Из-под топора посыпались голубоватые искры, но его удары почти не были слышны в нарастающем гуле шторма. Сначала ничего не произошло.
А потом они почувствовали удар.
Палуба содрогнулась под ногами, когда шлюпка, освободившись от удерживающих ее веревок, приподнялась и разбилась в щепки о нос "Надежды". Капитан перегнулся за борт, в уверенности, что найдет лишь болтающийся там конец трапа. Но он ошибался.
Потерпевший кораблекрушение по-прежнему был там, размахивая левой рукой в попытке снова ухватиться обеими руками за перекладину трапа. Капитан протянул ему руку, но между кончиками его пальцев и отчаявшимся человеком, который вот-вот сорвется, оставалось метра два.
Он мог сделать только одно.
Он перекинул ногу через борт и схватился за трап изодранной рукой, бормоча странную смесь молитв и проклятий в адрес того бога, который намеревался их утопить. На мгновение он опасно покачнулся, но матрос Паскуаль вовремя его подхватил. Капитан спустился на три перекладины - как раз достаточно, чтобы уцепиться за протянутые руки Паскуаля, если потеряет равновесие. Дальше он спускаться не осмелился.
- Хватайтесь за мою руку!
Утопающий попытался развернуться, чтобы достать до руки, но не сумел. Один его палец соскользнул с перекладины трапа.

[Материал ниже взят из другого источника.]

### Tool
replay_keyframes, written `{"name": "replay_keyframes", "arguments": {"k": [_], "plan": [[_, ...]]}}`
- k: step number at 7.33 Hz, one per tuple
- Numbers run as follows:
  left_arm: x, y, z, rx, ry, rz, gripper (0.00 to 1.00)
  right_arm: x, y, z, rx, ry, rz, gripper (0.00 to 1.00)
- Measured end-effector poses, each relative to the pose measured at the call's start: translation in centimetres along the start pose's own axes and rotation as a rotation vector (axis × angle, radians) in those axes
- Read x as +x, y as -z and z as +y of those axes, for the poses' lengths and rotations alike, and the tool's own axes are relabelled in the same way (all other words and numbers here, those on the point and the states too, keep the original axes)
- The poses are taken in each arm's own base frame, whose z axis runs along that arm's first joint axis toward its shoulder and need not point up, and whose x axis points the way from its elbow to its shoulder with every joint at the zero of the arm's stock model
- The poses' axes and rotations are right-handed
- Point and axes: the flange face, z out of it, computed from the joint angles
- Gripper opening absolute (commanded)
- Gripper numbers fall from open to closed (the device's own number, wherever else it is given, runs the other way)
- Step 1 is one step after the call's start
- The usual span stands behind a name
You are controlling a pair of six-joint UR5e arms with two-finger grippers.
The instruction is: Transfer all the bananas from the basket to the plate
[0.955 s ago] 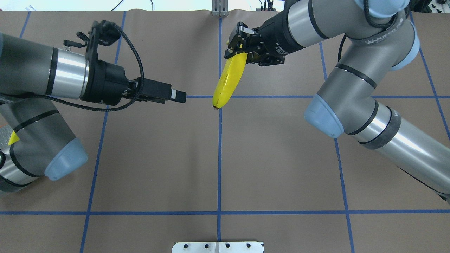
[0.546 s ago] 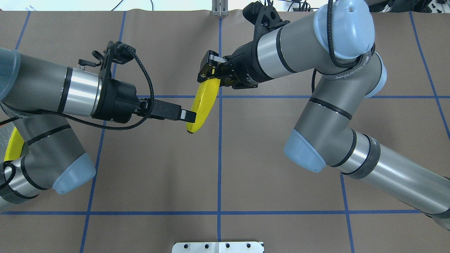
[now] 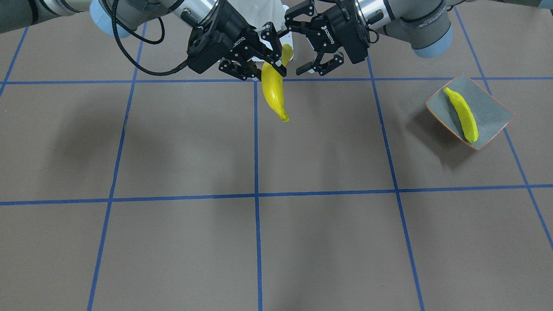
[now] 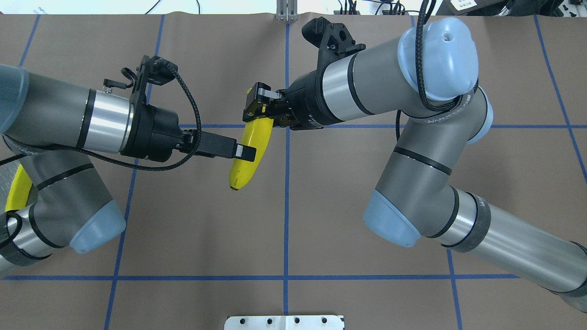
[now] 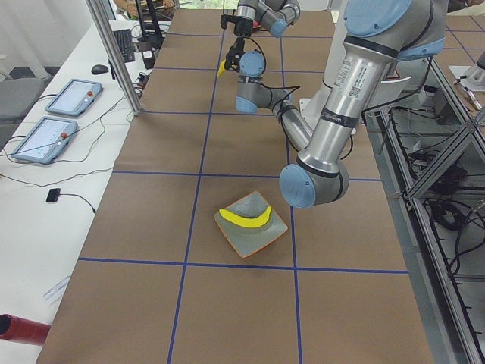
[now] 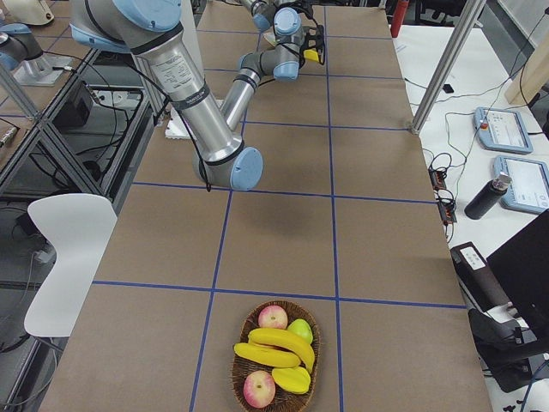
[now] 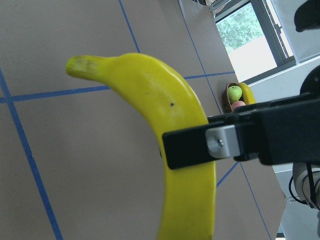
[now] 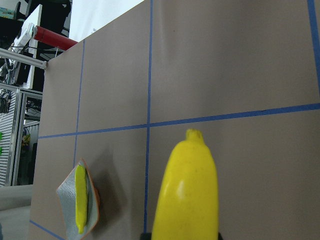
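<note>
1. Right gripper (image 3: pixel 270 69) has carried the held banana (image 4: pixel 239 172) across to the left gripper (image 3: pixel 294 45) since half a second ago. In the overhead view it sits lower and further left. Left gripper barely shifted.
2. Right gripper: clamped on the held banana's upper end. The banana hangs off the table (image 3: pixel 173 142), free tip pointing down.
3. Left gripper: fingers spread wide (clearest in the front-facing view). One finger (image 7: pixel 200 142) crosses the held banana's middle in the left wrist view. Contact or not: cannot tell.
4. Plate (image 3: pixel 492 114): on the table toward the robot's left, well apart from both grippers. One greener banana (image 3: pixel 462 114) lies along it.
5. Basket (image 6: pixel 235 371): at the table's end on the robot's right, seen clearly in the right side view. More bananas (image 6: pixel 273 343) lie in it, with apples (image 6: pixel 273 317) and a green fruit (image 6: pixel 300 330).
</note>
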Motion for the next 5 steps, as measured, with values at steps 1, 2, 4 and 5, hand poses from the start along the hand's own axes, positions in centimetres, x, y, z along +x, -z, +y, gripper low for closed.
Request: {"name": "replay_keyframes", "arguments": {"k": [1,2,4,5], "plan": [[0.2,-0.2,0.3,-0.005,-0.007,0.013,0.78,-0.2,0.0,0.0,0.001,0.001,-0.003,0.00],[0.4,-0.6,0.9,-0.014,-0.015,0.032,0.59,-0.3,0.0,0.0,0.003,0.003,-0.005,0.00],[0.9,-1.5,2.1,-0.038,-0.021,0.057,0.00,-0.4,0.0,0.0,0.007,0.004,-0.006,0.11],[1.0,-1.8,2.3,-0.043,-0.020,0.060,0.00,-0.4,0.1,-0.1,0.009,0.005,-0.007,0.99]]}}
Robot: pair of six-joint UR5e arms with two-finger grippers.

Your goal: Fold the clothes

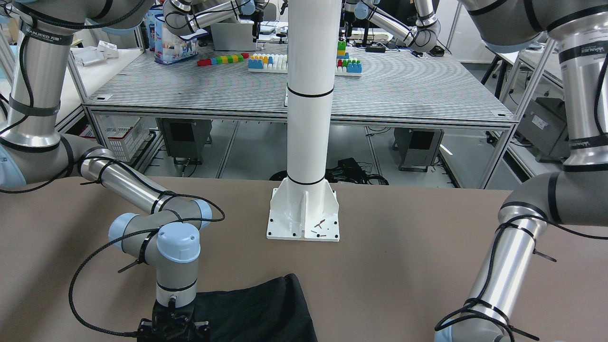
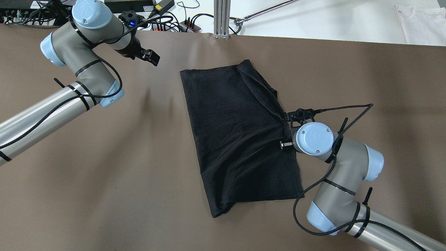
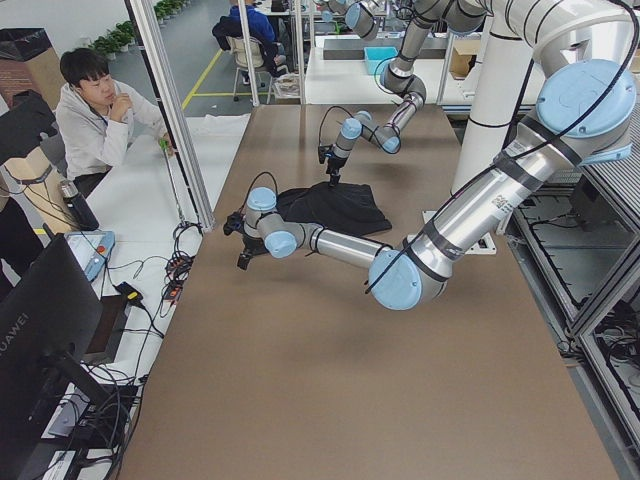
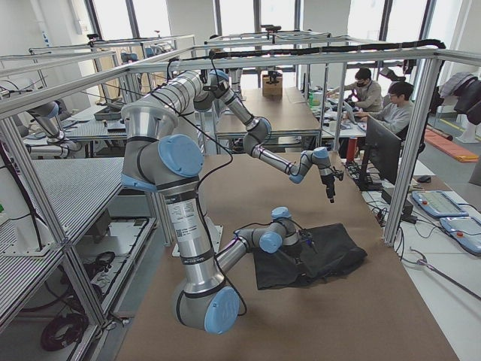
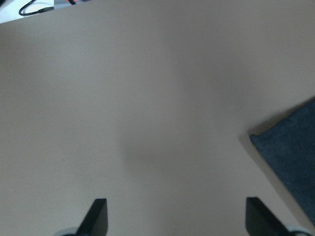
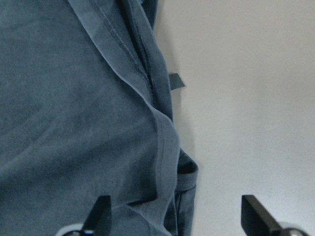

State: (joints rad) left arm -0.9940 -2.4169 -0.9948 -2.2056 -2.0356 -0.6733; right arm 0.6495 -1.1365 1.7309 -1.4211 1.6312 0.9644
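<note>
So, about halfway is the best guess here. The black cloth (image 2: 237, 139) is laid out in the middle of the brown table (image 2: 104, 157) as a tidy, slightly skewed rectangle. Doubled hems can be made out along its right edge in the right wrist view, so one fold looks to be already in.

What's not finished: a loose flap (image 2: 258, 83) is turned over at the far right corner, and the near left corner is bunched up a little. Another fold is probably still needed, plus some smoothing, though that's judged from the shape alone.

The right gripper (image 6: 177, 219) is parked low over the cloth's right edge with its fingers spread wide, one over the fabric and one over bare table. Nothing is pinched yet, so a grab at that hem seems to be what's being lined up.

The left gripper (image 2: 150, 57) is held above the table at the far left, well apart from the cloth, also spread and holding nothing. Only a corner of fabric is caught at the right side of its wrist view.
</note>
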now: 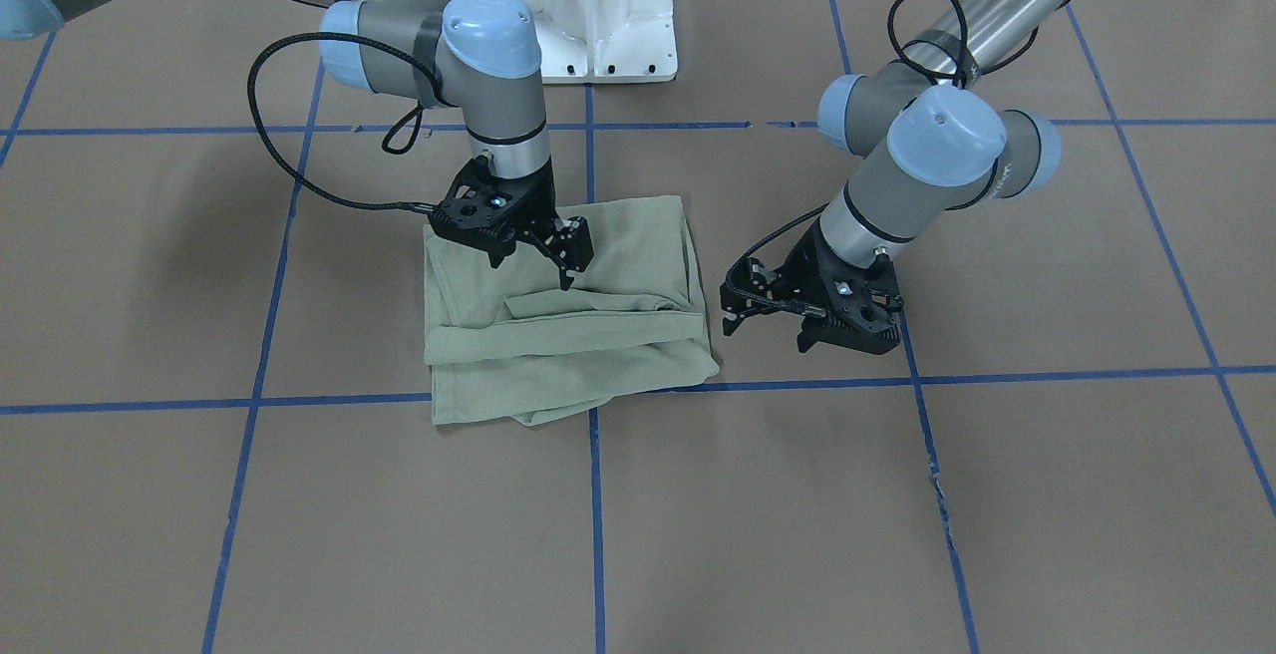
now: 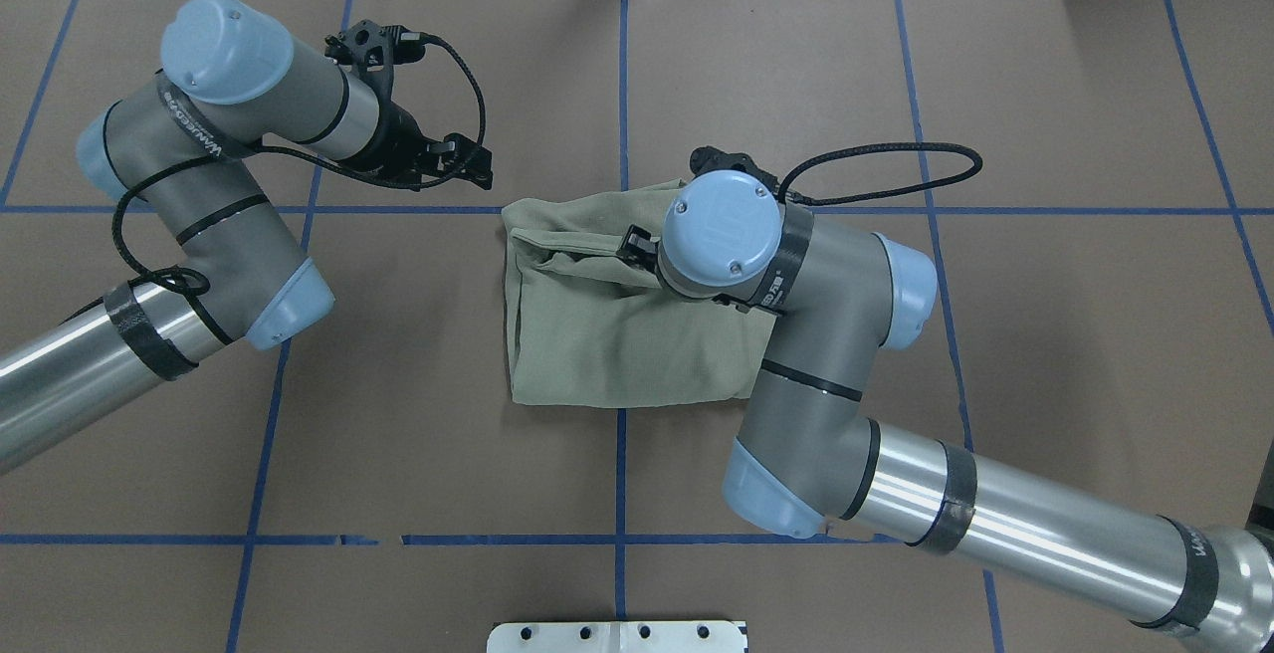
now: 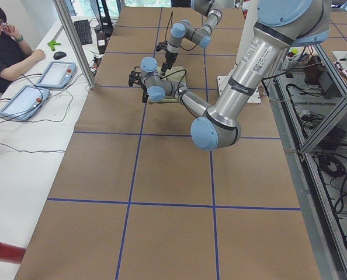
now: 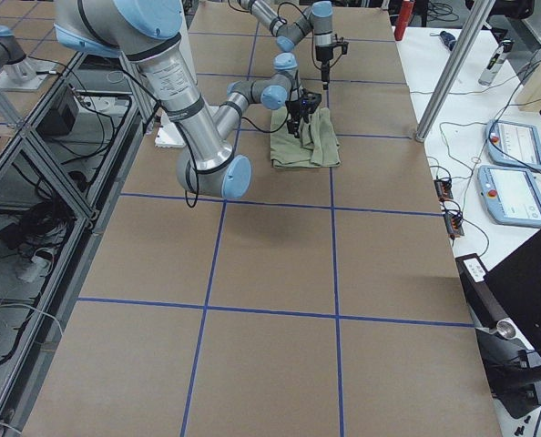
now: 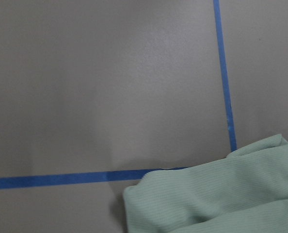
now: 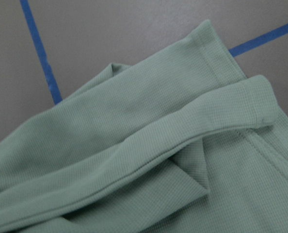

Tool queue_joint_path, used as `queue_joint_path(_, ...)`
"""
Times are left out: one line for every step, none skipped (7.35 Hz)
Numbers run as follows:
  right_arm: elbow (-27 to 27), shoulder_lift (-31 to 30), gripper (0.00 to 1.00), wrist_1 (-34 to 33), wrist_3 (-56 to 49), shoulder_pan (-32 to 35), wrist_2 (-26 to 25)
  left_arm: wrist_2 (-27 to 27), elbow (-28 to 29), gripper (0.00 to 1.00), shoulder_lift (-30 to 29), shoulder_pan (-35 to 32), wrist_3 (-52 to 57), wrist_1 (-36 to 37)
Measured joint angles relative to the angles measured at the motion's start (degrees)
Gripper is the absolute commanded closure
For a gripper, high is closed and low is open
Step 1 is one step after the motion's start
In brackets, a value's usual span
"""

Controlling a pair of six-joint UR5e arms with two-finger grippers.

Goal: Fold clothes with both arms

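Note:
The sage-green shirt (image 1: pixel 563 335) lies folded into a rough rectangle near the table's middle, with loose layered edges on its far side (image 2: pixel 597 334). My right gripper (image 1: pixel 531 270) hovers just over the shirt's robot-side part, open, with nothing between its fingers. In the overhead view its wrist hides most of it. My left gripper (image 1: pixel 764 337) is low over bare table just beside the shirt's edge, also open and holding nothing (image 2: pixel 478 163). The right wrist view shows only stacked ribbed folds (image 6: pixel 134 145). The left wrist view shows one shirt corner (image 5: pixel 221 199).
Blue tape lines (image 1: pixel 593 494) grid the brown table. The white pedestal (image 1: pixel 593 6) stands at the robot side. A seated person (image 3: pixel 4 46) and teach pendants (image 3: pixel 54 73) are beyond the table's far edge. The right side has more pendants (image 4: pixel 512 146).

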Motion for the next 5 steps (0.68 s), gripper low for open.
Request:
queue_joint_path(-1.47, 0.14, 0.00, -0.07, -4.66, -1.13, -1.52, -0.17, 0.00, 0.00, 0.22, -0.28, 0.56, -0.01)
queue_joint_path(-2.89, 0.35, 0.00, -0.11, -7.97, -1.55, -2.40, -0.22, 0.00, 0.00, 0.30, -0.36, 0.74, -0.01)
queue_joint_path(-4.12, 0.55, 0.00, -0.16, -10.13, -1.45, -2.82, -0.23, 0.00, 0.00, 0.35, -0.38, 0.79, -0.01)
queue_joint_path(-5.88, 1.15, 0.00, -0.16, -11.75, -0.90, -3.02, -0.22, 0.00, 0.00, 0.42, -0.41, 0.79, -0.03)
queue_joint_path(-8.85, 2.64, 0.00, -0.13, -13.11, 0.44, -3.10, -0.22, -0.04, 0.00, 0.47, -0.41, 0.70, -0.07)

Капитан позабыл про молитвы и сконцентрировался на проклятиях. Хотя и полушепотом. В конце концов, он был не настолько психом, чтобы искушать Господа, да еще в подобное мгновение. Однако он был достаточно безумен, чтобы спуститься еще на одну перекладину и схватить несчастного за ворот плаща.
Несколько секунд, показавшихся вечностью, их обоих удерживали на трапе лишь девять пальцев, один сапог с изношенной подметкой и огромная сила воли.